* [About this task] Carry none of the pictures over; write out the complete data exactly.

* [Collected data]
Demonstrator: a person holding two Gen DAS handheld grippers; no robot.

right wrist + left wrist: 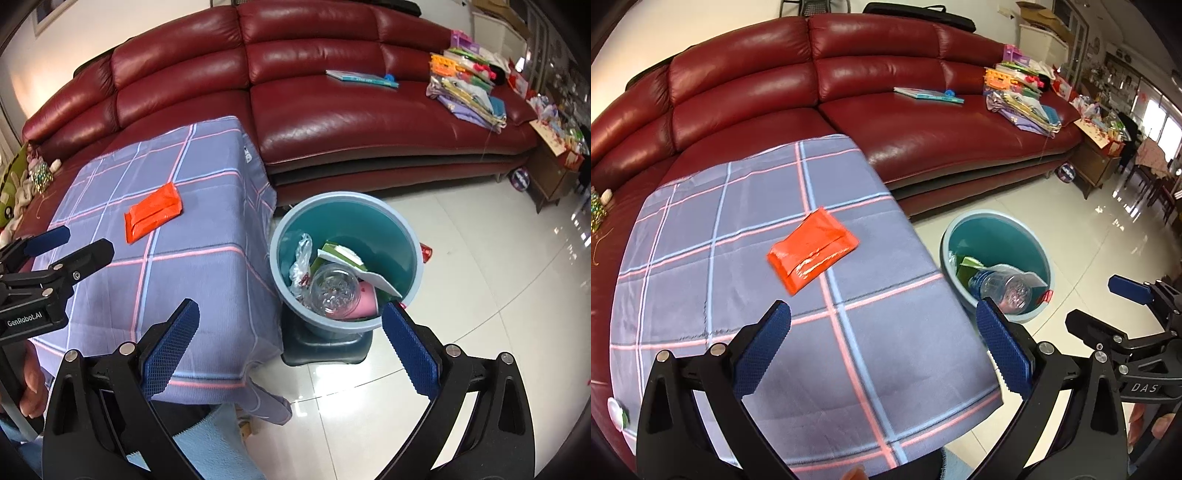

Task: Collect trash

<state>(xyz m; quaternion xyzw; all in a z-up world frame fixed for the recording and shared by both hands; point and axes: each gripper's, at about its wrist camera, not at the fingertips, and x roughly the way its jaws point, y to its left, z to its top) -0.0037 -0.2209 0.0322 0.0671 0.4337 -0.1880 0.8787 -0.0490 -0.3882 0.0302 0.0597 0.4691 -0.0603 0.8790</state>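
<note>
An orange plastic packet [812, 251] lies flat on the plaid-covered table [701, 295], also in the right wrist view [153, 212]. My left gripper [882, 336] is open and empty, held above the table short of the packet. A blue-green bin [399, 221] stands on the floor right of the table and holds a clear plastic bottle [334, 291], a pink cup, a plastic bag and cartons; the bin also shows in the left wrist view [1027, 236]. My right gripper [290, 332] is open and empty, above the gap between table and bin.
A red leather sofa [332, 110] runs behind the table, with a book [360, 78] and a pile of toys and papers [469, 88] on it. A small red item [426, 253] lies on the shiny tiled floor [498, 295] by the bin.
</note>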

* [Response to the exercise]
Demonstrator: a person holding two Gen DAS handheld grippers; no robot.

right wrist + left wrist: 

Task: Collect trash

<state>(xyz m; quaternion xyzw; all in a z-up world frame fixed for the recording and shared by both hands; point and axes: each gripper's, at about its wrist camera, not at the fingertips, and x roughly the way its jaws point, y to its left, z to its top) -0.0037 -0.2209 0.0322 0.0671 0.4337 -0.1880 0.8787 -0.0490 -0.3882 0.0302 0.0597 0.4691 -0.0603 0.8790</state>
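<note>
An orange plastic packet [812, 251] lies flat on the plaid-covered table [701, 295], also in the right wrist view [153, 212]. My left gripper [882, 336] is open and empty, held above the table short of the packet. A blue-green bin [399, 221] stands on the floor right of the table and holds a clear plastic bottle [334, 291], a pink cup, a plastic bag and cartons; the bin also shows in the left wrist view [1027, 236]. My right gripper [290, 332] is open and empty, above the gap between table and bin.
A red leather sofa [332, 110] runs behind the table, with a book [360, 78] and a pile of toys and papers [469, 88] on it. A small red item [426, 253] lies on the shiny tiled floor [498, 295] by the bin.
</note>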

That is the complete answer.